Небо над Белорусским вокзалом, когда они отъезжали, было цвета растаявшего эскимо в шоколаде, упавшего с палочки в лужу; и как только отъехали, Елена, усмехаясь забавной, никоим образом не касающейся ее, внутренне, суете вокруг, вот так же, как сейчас, хлопнулась у окна – напротив взъерошенного Феди Чернецова с черными бакенбардами, не снимающего громадную свою, на альпинистский рюкзак похожую куртку с искусственным мехом на отвороте – и громогласно эпатирующего Анюту. И только в блеклом (как внутреннее, утреннее отражение окна) боковом ракурсе, видела, как Дьюрька, увлеченно декламировавший колонку из «Известий», вдруг судорожно вспомнил про хозяйственность и джентльменство, порывисто вскочил, откинул, скомкав, газету, и начал молниеносно разбираться с раскиданным жуткими бедствием всехошних сумок на полу; и чуть приветливее усмехнулась Анюте, взявшей с полки полотенце, чтобы выгнать Чернецова как муху – и тут же, покрутив полотенцем в воздухе, с безнадежным лицом отложившей его обратно. Все эти утренние отражения были как будто бы в стекле – черном уже, ночном, слоистом, двухрамном – до сих пор.

Елена взяла со скатерки железнодорожный сахар – с хрустом разломила пополам голубой бумажный пенальчик, с поездом на обложке: два продолговатых, особой, железнодорожной формы кусочка сахара разломились ровно в серединке. Сахар в темноте купе выглядел тоже, как и салфетка, изумительно белым. Решив, что грызть сахар приятнее будет, все-таки, когда вода в стакане хоть немного еще остынет, и можно будет запивать, Елена выела из обеих половинок сахарную труху – и приросла опять лбом к холодному стеклу, вставляя бегущим, рядом с поездом, в темноте оврагов, электрическим высоковольтным столбам ладонь меж ребер – для верности – чтоб через несколько часов железный занавес и вправду перестал существовать.

Вдруг, с диким грохотом и хохотом, с третьей, багажной полки, выкатился на противоположную верхнюю спальную полку Чернецов:

– Хрюй! Круто! Ты меня так и не заметила! А я с фонариком, за сумками, под курткой от тебя прятался!

Обмерев на миг от неожиданности, Елена моментально щелкнула ночничком в изголовье полки. Чернецов, взъерошенный, кудлатый, кадыкастый, с горбатым огромным носом (горбинка в самом центре), с нелепыми своими нагуталиненными бакенбардами, восседал на верхней полке и сверлил Елену глазами. В правой руке у него была канцелярская тетрадка, а в левой и вправду фонарик – потухший.

– Батарейки кончились!

– А ну вали отсюда! – расхохоталась Елена.
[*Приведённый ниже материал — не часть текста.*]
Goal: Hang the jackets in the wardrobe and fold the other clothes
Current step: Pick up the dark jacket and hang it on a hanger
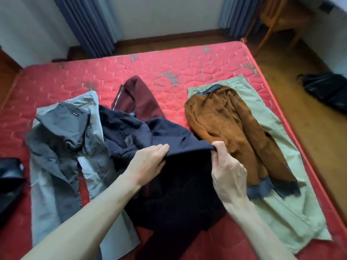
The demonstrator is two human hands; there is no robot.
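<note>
- While both hands hold it, the dark navy garment (pixel 169 132) lies bunched at the middle of the red mattress (pixel 169 64), its lower part hanging toward the camera between the 2 forearms.
- Left hand (pixel 150 162) grips a fold of the navy cloth, fingers curled into it near the top edge.
- Right hand (pixel 227 169) pinches the same edge just to the right, thumb and fingers closed on the fabric.
- Maroon jacket (pixel 142 98) lies partly under the navy garment, behind it.
- Grey jacket (pixel 62 132) lies left of the hands on light grey trousers (pixel 47 203).
- Brown sweater (pixel 225 121) lies right, just beside the right hand, on pale green trousers (pixel 281 212).
- Dark object on the floor (pixel 326 91), possibly a bag.
</note>
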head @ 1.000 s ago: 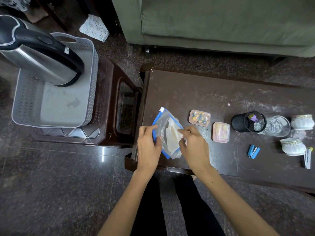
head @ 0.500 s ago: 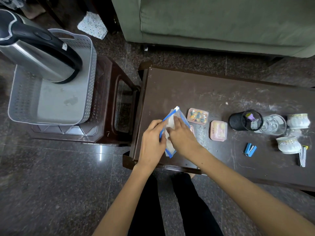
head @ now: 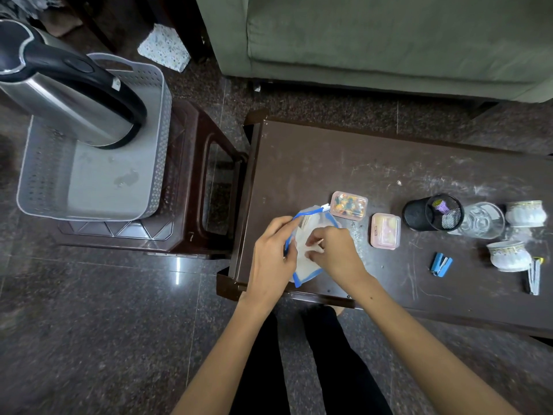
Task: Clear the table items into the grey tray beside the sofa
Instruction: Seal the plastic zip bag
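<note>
A clear zip pouch (head: 305, 266) with blue edging lies at the near left end of the dark brown table (head: 314, 163). My left hand (head: 273, 253) pinches its blue left edge. My right hand (head: 336, 254) presses its fingers into the pouch's middle, on the white paper inside. The grey perforated tray (head: 98, 187) sits on a brown stool at the left, with a steel kettle (head: 68, 91) standing in its far end.
On the table to the right are two small pink boxes (head: 349, 205) (head: 385, 231), a black mesh cup (head: 432, 211), a glass (head: 481, 220), two white ceramic pots (head: 525, 213) (head: 508, 255), a blue stapler (head: 440, 264) and a clip. A green sofa (head: 389, 40) stands behind.
My right hand has moved from the pouch's right edge onto its middle. The pouch has shifted and crumpled a little between both hands.
</note>
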Demonstrator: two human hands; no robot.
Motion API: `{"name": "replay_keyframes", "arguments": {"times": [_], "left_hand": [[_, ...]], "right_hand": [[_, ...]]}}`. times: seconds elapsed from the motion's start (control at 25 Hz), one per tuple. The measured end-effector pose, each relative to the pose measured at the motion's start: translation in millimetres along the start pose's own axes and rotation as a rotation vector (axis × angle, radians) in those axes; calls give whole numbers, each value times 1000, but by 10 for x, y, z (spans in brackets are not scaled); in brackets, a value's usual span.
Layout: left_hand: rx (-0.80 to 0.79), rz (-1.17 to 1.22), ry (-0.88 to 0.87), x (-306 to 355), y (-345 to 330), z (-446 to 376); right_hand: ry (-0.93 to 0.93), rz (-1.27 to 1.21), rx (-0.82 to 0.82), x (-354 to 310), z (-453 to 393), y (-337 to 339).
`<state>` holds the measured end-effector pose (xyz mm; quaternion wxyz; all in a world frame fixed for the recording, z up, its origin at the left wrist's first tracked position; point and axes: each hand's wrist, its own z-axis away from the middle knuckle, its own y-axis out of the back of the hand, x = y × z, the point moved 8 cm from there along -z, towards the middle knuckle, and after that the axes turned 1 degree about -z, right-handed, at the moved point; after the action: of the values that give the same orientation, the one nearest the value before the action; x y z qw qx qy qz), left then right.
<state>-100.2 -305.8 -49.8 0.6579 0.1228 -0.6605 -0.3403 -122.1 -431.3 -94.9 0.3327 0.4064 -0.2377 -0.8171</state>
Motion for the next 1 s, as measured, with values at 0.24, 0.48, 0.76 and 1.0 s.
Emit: {"name": "replay_keyframes", "arguments": {"times": [0.24, 0.48, 0.76, 1.0], "left_hand": [[23, 22, 38, -62, 27, 12], [49, 45, 109, -103, 66, 49], [65, 149, 205, -138, 79, 96], [57, 279, 200, -123, 40, 112]], "right_hand": [[53, -18, 16, -104, 95, 54], [172, -389, 334, -127, 513, 632], [118, -590, 703, 70, 825, 1144], [44, -79, 313, -100, 344, 691]]}}
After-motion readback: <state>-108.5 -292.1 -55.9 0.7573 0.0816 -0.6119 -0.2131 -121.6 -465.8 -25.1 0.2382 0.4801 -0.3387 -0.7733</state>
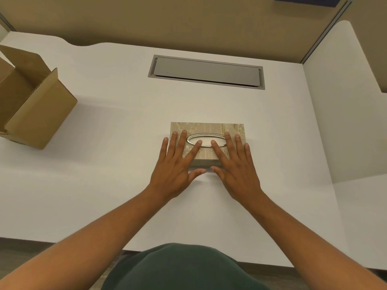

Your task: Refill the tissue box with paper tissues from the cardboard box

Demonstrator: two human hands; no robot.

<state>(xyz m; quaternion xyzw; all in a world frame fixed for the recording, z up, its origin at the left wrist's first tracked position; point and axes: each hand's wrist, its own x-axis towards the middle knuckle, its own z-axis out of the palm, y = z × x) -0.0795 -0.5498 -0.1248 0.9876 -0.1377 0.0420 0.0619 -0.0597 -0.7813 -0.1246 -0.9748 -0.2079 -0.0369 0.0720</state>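
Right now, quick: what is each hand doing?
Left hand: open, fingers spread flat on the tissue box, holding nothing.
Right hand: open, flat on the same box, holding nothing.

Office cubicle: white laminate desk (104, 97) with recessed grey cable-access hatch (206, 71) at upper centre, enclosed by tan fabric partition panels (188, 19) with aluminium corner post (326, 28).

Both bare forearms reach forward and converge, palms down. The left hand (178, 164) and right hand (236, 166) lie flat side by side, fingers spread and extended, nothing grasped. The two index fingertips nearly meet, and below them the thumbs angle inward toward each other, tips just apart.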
– Хрюююй! – не унимался Чернецов, как-то по-панковски-умело громко всхрюкивая всей носоглоткой и носом. – Ништяяяк! Я дневник сегодня решил начать! Первый раз в жизни!

– Какой еще дневник… Федя, вали, мы же договорились, что ты местами со Жмых махнешься….

– Нет, Ленка, ты послушай, что я написал! – вдруг перейдя на доверительно-интимный говорок и, вентилируя просторы жаркого купе носками, свесив ножки с верхней полки, раскрыл тетрадь. – Сел в купе. Компания подобралась прекрасная… Аня, Лена…

– Федя! – не выдержала Елена. – Что за чушь ты мне тут…

– Хрюююй! – взвыл Чернецов. – Это не чушь! Я, может быть, свои чувства тебе доверяю – а ты обзываешься… Это же дневник… Я, может быть, никогда в жизни этого никому, кроме тебя, не прочитаю!